What is required: An exact reproduction of the data below is expected, free of images.

Records START

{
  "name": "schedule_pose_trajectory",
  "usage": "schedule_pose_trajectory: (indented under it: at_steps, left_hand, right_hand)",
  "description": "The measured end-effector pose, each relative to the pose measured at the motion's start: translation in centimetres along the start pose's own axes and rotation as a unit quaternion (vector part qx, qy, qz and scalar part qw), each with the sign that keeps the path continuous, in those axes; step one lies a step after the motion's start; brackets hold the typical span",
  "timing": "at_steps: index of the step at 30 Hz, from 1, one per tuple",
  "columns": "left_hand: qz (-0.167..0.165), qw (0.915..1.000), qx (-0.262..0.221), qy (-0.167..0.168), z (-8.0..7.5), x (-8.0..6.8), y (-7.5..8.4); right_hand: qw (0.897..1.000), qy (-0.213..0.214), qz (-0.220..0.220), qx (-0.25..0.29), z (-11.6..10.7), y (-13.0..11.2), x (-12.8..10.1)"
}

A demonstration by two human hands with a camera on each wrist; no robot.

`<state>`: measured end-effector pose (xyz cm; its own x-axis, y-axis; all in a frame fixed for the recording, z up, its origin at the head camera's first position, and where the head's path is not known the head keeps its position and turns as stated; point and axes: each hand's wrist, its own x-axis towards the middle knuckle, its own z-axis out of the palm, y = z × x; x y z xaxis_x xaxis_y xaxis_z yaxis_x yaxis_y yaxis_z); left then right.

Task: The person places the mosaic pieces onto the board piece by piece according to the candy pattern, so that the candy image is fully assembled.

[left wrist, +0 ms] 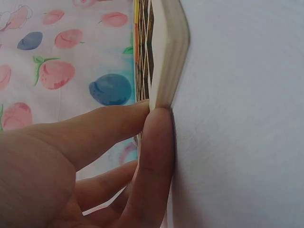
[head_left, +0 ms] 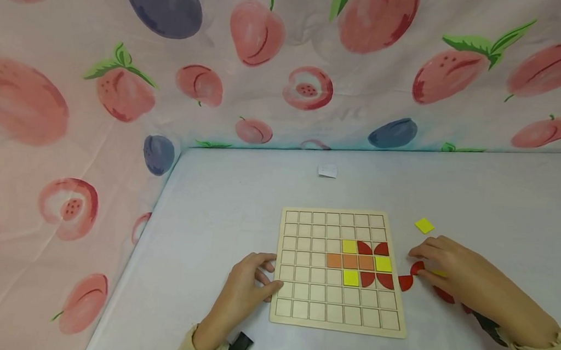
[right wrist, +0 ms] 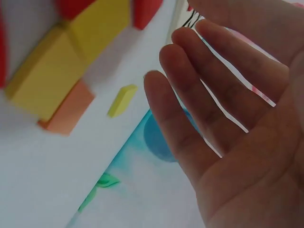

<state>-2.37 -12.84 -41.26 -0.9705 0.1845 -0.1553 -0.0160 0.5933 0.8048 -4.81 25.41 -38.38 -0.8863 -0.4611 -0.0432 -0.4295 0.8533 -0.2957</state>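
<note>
A light wooden board (head_left: 301,292) with a square grid lies on the table, its right part set with orange squares (head_left: 350,262), yellow squares (head_left: 351,278) and red quarter-round pieces (head_left: 384,281). At the board's left edge my left hand (head_left: 244,282) holds on with thumb and fingers; the left wrist view shows the thumb and a finger (left wrist: 159,137) pinching the wooden rim (left wrist: 168,61). Right of the board, my right hand (head_left: 456,268) hovers over loose pieces, fingers loosely extended. Nothing shows in its grasp in the right wrist view, where the palm (right wrist: 251,175) faces the camera.
Loose red pieces (head_left: 405,283) lie beside the board's right edge, partly under the right hand. A single yellow square (head_left: 424,226) lies farther back. Behind the board is a small white paper (head_left: 327,171). Fruit-patterned cloth (head_left: 266,102) borders the table's back and left.
</note>
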Motion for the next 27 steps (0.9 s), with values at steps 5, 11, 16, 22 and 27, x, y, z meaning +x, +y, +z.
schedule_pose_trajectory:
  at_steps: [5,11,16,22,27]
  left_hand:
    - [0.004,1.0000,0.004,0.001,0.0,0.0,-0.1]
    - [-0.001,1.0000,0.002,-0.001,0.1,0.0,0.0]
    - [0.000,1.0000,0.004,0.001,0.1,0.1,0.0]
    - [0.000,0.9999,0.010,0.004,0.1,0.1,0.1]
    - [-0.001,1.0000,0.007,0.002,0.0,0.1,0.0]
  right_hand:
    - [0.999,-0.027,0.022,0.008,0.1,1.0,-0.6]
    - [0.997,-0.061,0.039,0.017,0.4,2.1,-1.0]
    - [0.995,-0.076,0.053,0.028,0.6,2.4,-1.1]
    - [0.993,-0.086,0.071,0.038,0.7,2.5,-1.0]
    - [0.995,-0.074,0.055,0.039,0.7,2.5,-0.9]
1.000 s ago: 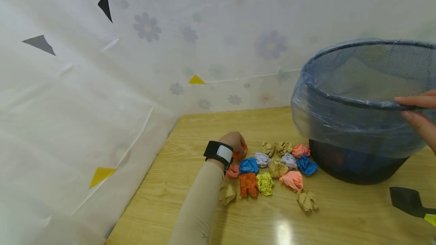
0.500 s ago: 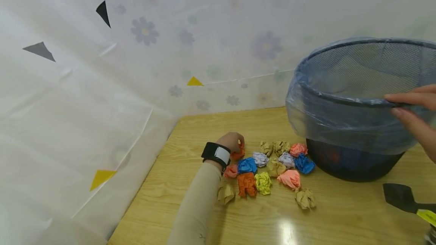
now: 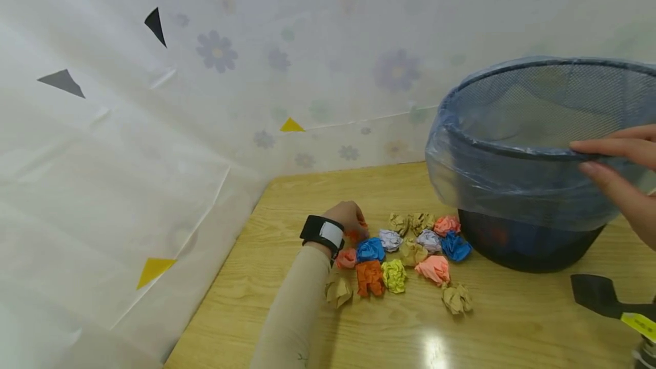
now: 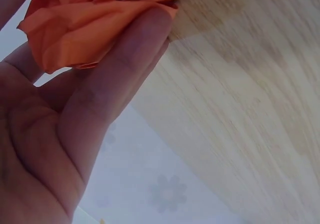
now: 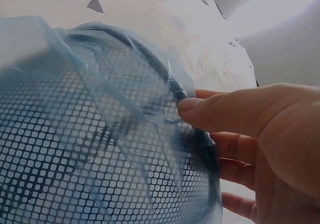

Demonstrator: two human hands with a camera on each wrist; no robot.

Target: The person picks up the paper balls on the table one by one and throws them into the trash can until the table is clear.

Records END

Expected answer:
{
  "name": "schedule_pose_trajectory",
  "usage": "schedule_pose_trajectory: (indented under it: at_steps, left_hand, right_hand)",
  "description": "The measured end-effector pose, each relative to the pose measured at the motion's start: translation in centimetres along the start pose's own axes and rotation as a unit quaternion (vector part qx, qy, qz and scalar part qw), each with the sign that keeps the path continuous, in those axes; step one lies a step after the motion's start; brackets hold the typical span",
  "timing": "at_steps: index of the step at 30 Hz, from 1, one per tuple",
  "columns": "left_hand: qz (-0.167..0.165), qw (0.915..1.000), qx (-0.262..0.221), qy (-0.167..0.168), z (-8.0..7.5), x (-8.0..6.8), y (-7.5..8.4); right_hand: qw (0.897..1.000), qy (-0.213..0.214), qz (-0.220..0.220), qx (-0.25..0.29), z (-11.6..10.7), y (-13.0..11.2), x (-12.8..10.1)"
}

A demonstration by two human hands with a camera on each wrist; no robot.

`<state>`: measured end-effector pose (xyz cm; its own x-axis, y-axis; all in a frame fixed for the recording, z up, its origin at the head camera's first position, and where the head's path is not known the head keeps its position and turns as stated; point and axes: each hand's wrist, its own x-axis towards the middle knuckle, its own z-axis out of the palm, y = z × x; x y z xaxis_x xaxis_y xaxis_z yaxis_x yaxis_y yaxis_z); left then right.

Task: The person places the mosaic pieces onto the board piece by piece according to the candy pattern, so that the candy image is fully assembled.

[left wrist, +0 ms] 
[head_left, +0 ms] 
[right wrist, +0 ms] 

<state>-2.37 -12.84 -41.26 -0.9705 0.1845 -0.1553 -0.0160 0.5933 0.8048 -4.81 25.41 -38.38 -0.8863 -0.4611 -0.0432 -0.4295 0.8533 -0.2957</state>
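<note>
A light wooden board (head_left: 301,292) with a square grid lies on the table, its right part set with orange squares (head_left: 350,262), yellow squares (head_left: 351,278) and red quarter-round pieces (head_left: 384,281). At the board's left edge my left hand (head_left: 244,282) holds on with thumb and fingers; the left wrist view shows the thumb and a finger (left wrist: 159,137) pinching the wooden rim (left wrist: 168,61). Right of the board, my right hand (head_left: 456,268) hovers over loose pieces, fingers loosely extended. Nothing shows in its grasp in the right wrist view, where the palm (right wrist: 251,175) faces the camera.
Loose red pieces (head_left: 405,283) lie beside the board's right edge, partly under the right hand. A single yellow square (head_left: 424,226) lies farther back. Behind the board is a small white paper (head_left: 327,171). Fruit-patterned cloth (head_left: 266,102) borders the table's back and left.
</note>
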Motion for the next 27 steps (0.9 s), with values at steps 5, 11, 16, 22 and 27, x, y, z meaning +x, +y, +z.
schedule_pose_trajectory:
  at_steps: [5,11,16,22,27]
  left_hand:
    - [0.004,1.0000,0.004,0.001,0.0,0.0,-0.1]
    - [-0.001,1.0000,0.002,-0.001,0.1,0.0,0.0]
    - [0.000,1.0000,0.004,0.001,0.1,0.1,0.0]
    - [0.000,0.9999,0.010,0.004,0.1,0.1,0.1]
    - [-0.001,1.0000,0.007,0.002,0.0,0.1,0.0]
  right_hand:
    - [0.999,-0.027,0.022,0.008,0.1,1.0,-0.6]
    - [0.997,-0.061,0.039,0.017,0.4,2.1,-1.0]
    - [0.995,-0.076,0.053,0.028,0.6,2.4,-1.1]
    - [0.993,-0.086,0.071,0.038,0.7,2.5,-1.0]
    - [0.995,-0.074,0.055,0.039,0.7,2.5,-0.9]
1.000 s ago: 
0.500 s ago: 
now: 
now: 
now: 

Demonstrator: two human hands with a camera on each wrist; no robot.

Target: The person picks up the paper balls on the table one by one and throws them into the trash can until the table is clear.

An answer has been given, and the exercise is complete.